I will try it.... but so far I did not see it... mine is an SEL ... not premium though.


----------



## stevehayes01 (Aug 5, 2005)

edyvw said:


> Can you please further explain? All Atlas models with 4Motion come with knob where you can select driving mode.
> 
> 
> 
> Sent from my iPhone using Tapatalk


I am talking about the digital gauges on the infotainment.


----------



## edyvw (May 1, 2009)

stevehayes01 said:


> I am talking about the digital gauges on the infotainment.


Got it. Figure out initially you are talking about modes. 


Sent from my iPhone using Tapatalk


----------



## stevehayes01 (Aug 5, 2005)

GTi_4_Life said:


> Tap the Car ?button? on the display a few times it should show up
> 
> 
> 
> ...




OK just checked and definitely not there. Has to be a Premium/Exec edition option.


----------



## Zerek (Jun 15, 2001)

I had not seen this (probably because my SEL is not the Premium). VagCOM guys, can you see if you can enable this?


----------



## EPilot (Jul 27, 1999)

stevehayes01 said:


> Do the Offroad gauges only come on the SEL Premium? I have a SEL 4 Motion and figured you would get them......but to my irritation it does not seem so...:banghead:


If it's anything like the MKVII which it shares a lot with you need to have a Discovery Pro MIB to see the gauges.
So no NAV no work.


----------



## ice4life (Nov 6, 2017)

EPilot said:


> If it's anything like the MKVII which it shares a lot with you need to have a Discovery Pro MIB to see the gauges.
> So no NAV no work.


This is not accurate. All SEL Premiums come with the Discover Media 2017 system:











The Discover Pro 2017 system is different. Has a bigger HD, supports dual maps, and has additional functionality such as google earth 3D like Audi. Can be differentiated by the lack of any knobs.











The only US cars getting the Discover Pro are the Golf R and e-golf.


----------



## EPilot (Jul 27, 1999)

ice4life said:


> This is not accurate. All SEL Premiums come with the Discover Media 2017 system:
> 
> 
> 
> ...


The discovery pro is what the NAV units are called on the MK7 platform. Never knew the nomenclature for the Atlas platform.
Thanks for the info.
You still need a NAV enabled system for the gauges to work.


----------



## ice4life (Nov 6, 2017)

EPilot said:


> The discovery pro is what the NAV units are called on the MK7 platform.

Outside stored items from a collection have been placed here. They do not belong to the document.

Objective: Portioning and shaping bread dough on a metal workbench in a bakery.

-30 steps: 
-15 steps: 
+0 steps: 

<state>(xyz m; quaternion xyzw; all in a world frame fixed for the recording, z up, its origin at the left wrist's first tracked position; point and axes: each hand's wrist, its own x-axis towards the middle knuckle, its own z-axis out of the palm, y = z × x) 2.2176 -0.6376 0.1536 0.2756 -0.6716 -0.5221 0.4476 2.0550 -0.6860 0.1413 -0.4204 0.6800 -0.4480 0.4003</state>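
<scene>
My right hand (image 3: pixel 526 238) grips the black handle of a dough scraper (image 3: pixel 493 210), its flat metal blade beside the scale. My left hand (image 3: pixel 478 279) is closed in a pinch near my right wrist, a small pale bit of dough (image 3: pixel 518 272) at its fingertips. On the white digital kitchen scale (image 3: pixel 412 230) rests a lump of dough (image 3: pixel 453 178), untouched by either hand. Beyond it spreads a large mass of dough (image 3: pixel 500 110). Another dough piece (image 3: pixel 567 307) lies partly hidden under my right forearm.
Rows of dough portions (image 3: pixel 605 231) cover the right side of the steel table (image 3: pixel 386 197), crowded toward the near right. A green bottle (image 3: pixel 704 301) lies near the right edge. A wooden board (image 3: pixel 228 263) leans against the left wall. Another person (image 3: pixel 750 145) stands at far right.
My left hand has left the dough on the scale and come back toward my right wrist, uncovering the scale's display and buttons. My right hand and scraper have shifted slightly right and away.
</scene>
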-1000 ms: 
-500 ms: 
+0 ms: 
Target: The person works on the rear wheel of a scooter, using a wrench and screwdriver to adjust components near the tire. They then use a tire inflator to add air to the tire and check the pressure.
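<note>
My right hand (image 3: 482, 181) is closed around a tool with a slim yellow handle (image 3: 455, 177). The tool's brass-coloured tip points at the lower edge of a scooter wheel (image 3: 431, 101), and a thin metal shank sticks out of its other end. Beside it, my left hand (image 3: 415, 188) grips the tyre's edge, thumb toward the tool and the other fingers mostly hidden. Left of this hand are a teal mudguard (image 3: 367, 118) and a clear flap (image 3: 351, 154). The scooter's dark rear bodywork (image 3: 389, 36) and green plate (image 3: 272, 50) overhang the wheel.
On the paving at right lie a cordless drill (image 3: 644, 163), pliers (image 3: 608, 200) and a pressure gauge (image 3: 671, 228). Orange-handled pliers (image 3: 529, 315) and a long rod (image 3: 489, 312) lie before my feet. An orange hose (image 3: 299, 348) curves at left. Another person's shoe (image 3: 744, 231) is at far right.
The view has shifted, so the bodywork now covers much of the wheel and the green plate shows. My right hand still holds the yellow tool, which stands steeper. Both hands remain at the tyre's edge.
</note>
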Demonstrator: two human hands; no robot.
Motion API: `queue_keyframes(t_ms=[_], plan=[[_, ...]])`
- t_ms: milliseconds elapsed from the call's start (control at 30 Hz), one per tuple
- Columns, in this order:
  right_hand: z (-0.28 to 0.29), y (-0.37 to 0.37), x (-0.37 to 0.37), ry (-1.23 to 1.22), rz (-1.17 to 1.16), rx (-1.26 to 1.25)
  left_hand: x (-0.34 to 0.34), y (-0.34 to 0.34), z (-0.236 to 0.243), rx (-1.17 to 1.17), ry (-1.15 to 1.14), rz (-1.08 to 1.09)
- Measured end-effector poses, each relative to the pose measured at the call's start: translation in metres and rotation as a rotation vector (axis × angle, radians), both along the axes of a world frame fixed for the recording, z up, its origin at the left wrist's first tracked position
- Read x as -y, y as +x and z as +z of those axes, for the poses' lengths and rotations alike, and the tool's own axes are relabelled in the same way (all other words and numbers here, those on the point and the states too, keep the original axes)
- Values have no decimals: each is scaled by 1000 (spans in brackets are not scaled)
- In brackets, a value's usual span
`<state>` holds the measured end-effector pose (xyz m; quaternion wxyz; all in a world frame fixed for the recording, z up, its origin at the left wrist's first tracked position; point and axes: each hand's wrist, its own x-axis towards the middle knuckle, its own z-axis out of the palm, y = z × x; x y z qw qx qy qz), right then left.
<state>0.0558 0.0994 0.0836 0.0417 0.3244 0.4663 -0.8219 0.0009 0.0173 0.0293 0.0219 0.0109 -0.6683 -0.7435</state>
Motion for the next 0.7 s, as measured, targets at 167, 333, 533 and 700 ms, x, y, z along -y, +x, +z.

Never knew the nomenclature for the Atlas platform.
> Thanks for the info.
> You still need a NAV enabled system for the gauges to work.


Yeah VW has been renaming their systems and it is getting so confusing- I'm pretty sure you're right that it used to be called Discover Pro MIB and that was the larger screened version of the older hu which was found only on the e-golf in the US. 

Now we are only getting discover pro on e-golf and golf r (maybe something to do with EU vs MX). 

As for the Atlas, it seems that both the 8" systems are called Discover Media (although wouldn't it make more sense to call it Discover Media and Discover Nav for the SEL Prem?) and this can be misleading as the nav system has additional capabilities like off road monitoring and WLAN. 

I wonder why the offroad monitor would only be on the nav version? Maybe the altimeter measurement is part of the GPS antenna?


----------



## EPilot (Jul 27, 1999)

ice4life said:


> I wonder why the offroad monitor would only be on the nav version? Maybe the altimeter measurement is part of the GPS antenna?


I would guess there's some other links to the CAN bus that the NAV unit has access to that allow the gauges to get more information.
Even the lower end media units have a GPS antenna that they access for adjusting time and some other things. I believe the telematics uses that same GPS antenna.


----------



## ice4life (Nov 6, 2017)

EPilot said:


> I would guess there's some other links to the CAN bus that the NAV unit has access to that allow the gauges to get more information.
> Even the lower end media units have a GPS antenna that they access for adjusting time and some other things. I believe the telematics uses that same GPS antenna.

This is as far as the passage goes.